Грустно положение человека, у которого бьет седина и который, содрогаясь, что "ушли годы", и вспоминая их, эти безвозвратно исчезнувшие годы, к ужасу своему видит, что ему нельзя отстать от этого "обиняка", к которому его принесла река случайностей жизни. Нельзя потому, что тут по крайней мере "верный" кусок хлеба, именно хлеба, пропитания… То, что с ним случилось, отняло у него охоту ценить свою мысль, свои симпатии, отучило его даже слушаться своей натуры, того, что без его ведома прирождено ему… Тихий и кроткий, он "попал" в разряд "озлобленных". Неожиданность!
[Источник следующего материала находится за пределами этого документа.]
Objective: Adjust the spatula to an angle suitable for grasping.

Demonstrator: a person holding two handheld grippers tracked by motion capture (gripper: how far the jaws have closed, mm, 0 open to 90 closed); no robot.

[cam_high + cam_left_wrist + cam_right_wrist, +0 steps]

Когда его наказывали, он неожиданно чувствовал себя хорошо; когда его прощали, это было его наказанием. Смолоду это весело и чудно. Жизнь выделывает такие неожиданности, сталкивая с хорошим там, где должно бы быть дурное, и наоборот, ставя в положения, в которые ни за что бы не попал, если бы распоряжался сам, и т. д. Но эта комедия случайностей, с той минуты, когда неразборчивая, грубая рука ее начинает рвать живое тело (тоже по недоразумению), с этой минуты шутовская комедия превращается в глубокую драму. Сила случая, дающая себя знать так больно, ясно доказывает свои громадные размеры, заставляет жаться от нее подальше, беречься, чтобы сильная и бестолково действующая рука ее не достала, не дохватила. И вот человек съеживается, забивается в угол. И, весь израненный, говорит себе: "по крайней мере верный кусок хлеба", – и становится к пустому, иной раз и не совсем чистому делу.